The picture below is about in 1' of water with the JP fully up, a result of running into a backwater pond, finding the limit on running depth and working to get back out.  I poled for about 200 feet into a north wind and finally gave up and idled out.  It takes over one foot of water to safely get on plane in a non-tunnel SUV17. Just some food for thought.
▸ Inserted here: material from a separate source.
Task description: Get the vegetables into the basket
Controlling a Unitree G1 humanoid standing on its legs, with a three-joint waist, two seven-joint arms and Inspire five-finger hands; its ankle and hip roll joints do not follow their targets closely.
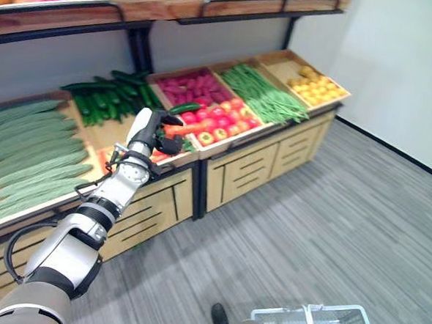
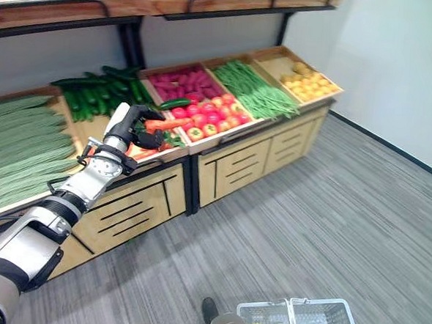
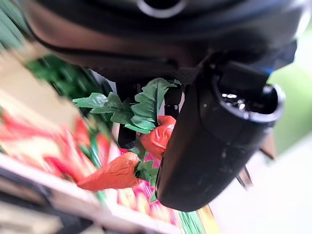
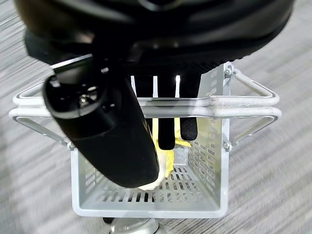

One note about Ankona's tunnel boats, they are not true tunnel boats like you find the the 17T or Tailfisher, they are pocket tunnels. With a pocket tunnel you retain a better ride, imo. That's not comparing Aknona tunnels to others though, I've only ridden in a Pathy 17T and Majek 18 (Texas skiff).


----------



## Alonzo_Sotillo (Oct 9, 2009)

My HPX Micro has a pocket tunnel and that thing gets up SKINNY, and runs even shallower! will run right next to a HPX T.. ask me how I know! and i have jumped up in less than a foot of water on numerous occasions!


----------



## nate. (Nov 12, 2009)

If I wasn't fishing the beach for tarpon I'd have a vented tunnel ECC Caimen or Fury.


----------



## marshman (Feb 9, 2007)

simple...  if you want to run shallow, get a tunnel..  if you wanna cross open choppy water, get the vee...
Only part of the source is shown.